Inside the Review Board

Lessons from Applied AI Experimentation.

9 min

Why I Built It

Applying to jobs is a black box. You send off applications and get a couple of automated emails back. Even if you get an interview, it is very difficult to get meaningful feedback (believe me, I’ve asked), and without good data, there’s no chance to adjust before it’s too late.

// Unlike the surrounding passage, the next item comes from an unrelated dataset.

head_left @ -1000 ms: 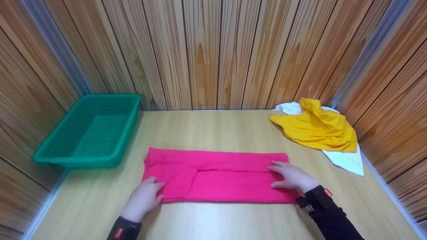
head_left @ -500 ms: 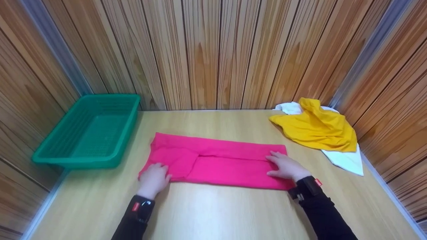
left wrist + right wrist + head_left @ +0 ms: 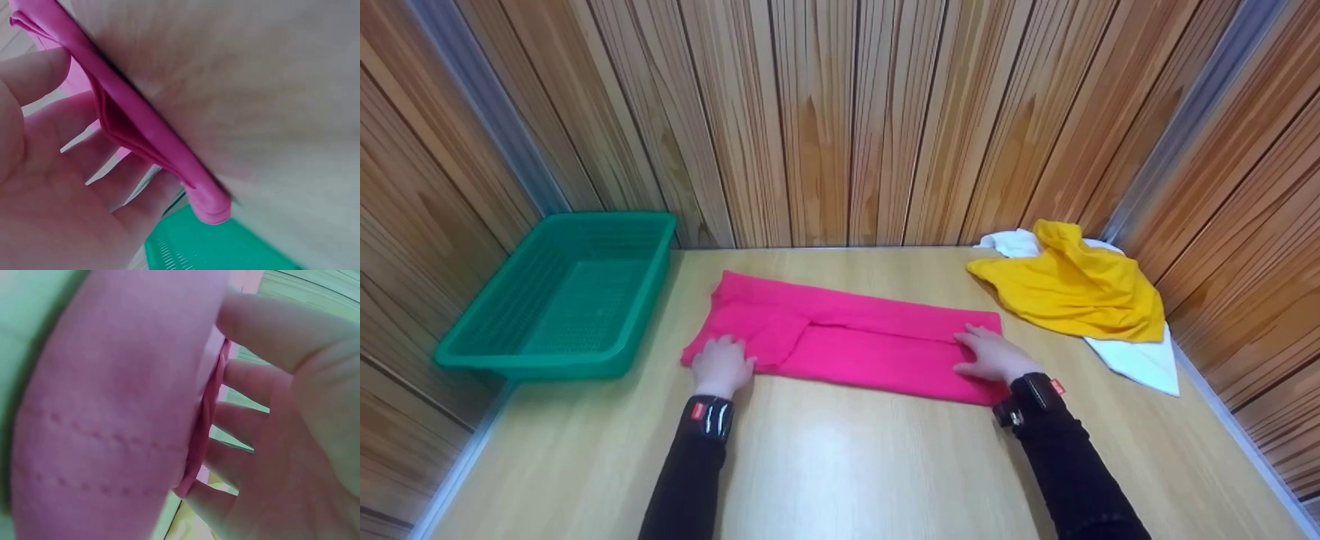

I’ve sat on 42 hiring review boards myself, leading two dozen of them, and I know firsthand how decisions actually get made: not by a single reader, but through the push and pull of multiple perspectives across disciplines and levels. That dynamic is invisible to candidates — and yet critical.

So I built Resumagic’s Review Board, a simulated panel of six AI “reviewers” — HR, Technical, Design, Finance, CEO, and Peer — each with their own rubric, role, and temperament. The goal wasn’t to replace real committees. It was to give candidates credible, early feedback loops: a way to catch blind spots, adapt coverage to the job at hand, and strengthen materials before hitting submit.

The Approach: Build It Like Research, Not a Toy

I treated this less like a hackathon script and more like applied research:

Personas crafted deliberately. Covering hierarchy (executive vs IC), domain (finance vs design), and perspective (manager vs peer). This ensured the mix could surface tradeoffs: you might look like a great boss but a weak direct report; strong on users but shaky on metrics.
Rubrics enforced discipline. Each persona scored against a structured rubric, producing outputs that were comparable across candidates and across experiments.
Baselines established first. I ran baseline reviews using frontier models and then smoke-tested them myself. Only once those felt credible did I start iterating with lighter, faster local models.
Calibration was continuous. I tested configurations until scores landed consistently within ±5% of baseline. That’s when I knew a setup was “stable enough” for real use.

Key Insights From the Build

Temperature tuning is everything.

One of the biggest surprises: the “right” temperature varied by model.

Too low: personas collapsed into consensus, even over-favoring underqualified candidates.
Too high: chaos — unreliable and noisy outputs.
Tuned correctly: each persona gave differentiated, constructive feedback. The result was a richer, more useful spread.

Model choice isn’t obvious. In practice, dolphin-3 outperformed deepseek-r1:8b for depth. My hypothesis: dolphin’s uncensored nature made it more willing to offer candid, even critical feedback — a better fit for this problem space.

Anti–people-pleasing prompt design matters. Left unchecked, models tried to flatter the candidate. By continually calibrating against three fit profiles (weak, average, strong), I forced the reviewers to be critical. That discipline made the feedback useful.

Rubrics did double duty. They not only structured the candidate feedback, they became instrumentation for my own experiments. By measuring variance, alignment to baseline, and spread of scores, I could evaluate model configs scientifically.

Why It Matters for Candidates

Later in your career, you’ve done a lot. Which also means it’s easy to forget something, or to underplay skills you take for granted. I once got dinged on “UX experience” despite the fact that I’d spent years as a UX designer, taught it professionally, and ran campaigns for major clients.

The Review Board is designed to catch those blind spots — and adapt that coverage to each specific job posting. One persona might flag “metrics are thin,” another “design depth is undersold.” Outliers become signals, not noise. The result: applications that are more balanced, credible, and resilient across multiple readers.

And all of this happens privately. Unlike third-party cloud tools, nothing leaves my machine. Sensitive materials stay local.

Generalizable Lessons for Applied AI

The Review Board is just one feature in Resumagic, but the learnings go further:

Always create baselines with both humans and strong models before you iterate.
Treat temperature as a variable, not a set-and-forget constant.
Design personas to reflect real-world diversity of perspective, not just generic roles.
Use rubrics as experimental instrumentation, not just output format.
Favor local, explainable loops over flashy but opaque systems — especially in high-stakes contexts.

These aren’t breakthroughs in academic AI research. They’re lessons from building in the wild. But I think they highlight something important: applied experimentation, when done rigorously, can surface insights that are credible, transferable, and useful.

What’s Next

Prompt compression to reduce latency.
Expanded reuse for other opaque, multi-stakeholder processes: vendor evaluations, performance reviews, job description scoring.
Reporting layer improvements for easier digestion of persona outputs.

Closing Thought

LLMs are trained on the data that exists. In tech, where people take up outsized space online, the results have been credible and constructive. But what about simulating underrepresented populations or emerging fields? My hypothesis: the results would be less convincing.

That’s why our work at Wikimedia — building a more diverse corpus of open data — was so essential. Because if AI is going to play a role in shaping decisions, it has to work for everyone, not just the loudest or most represented groups.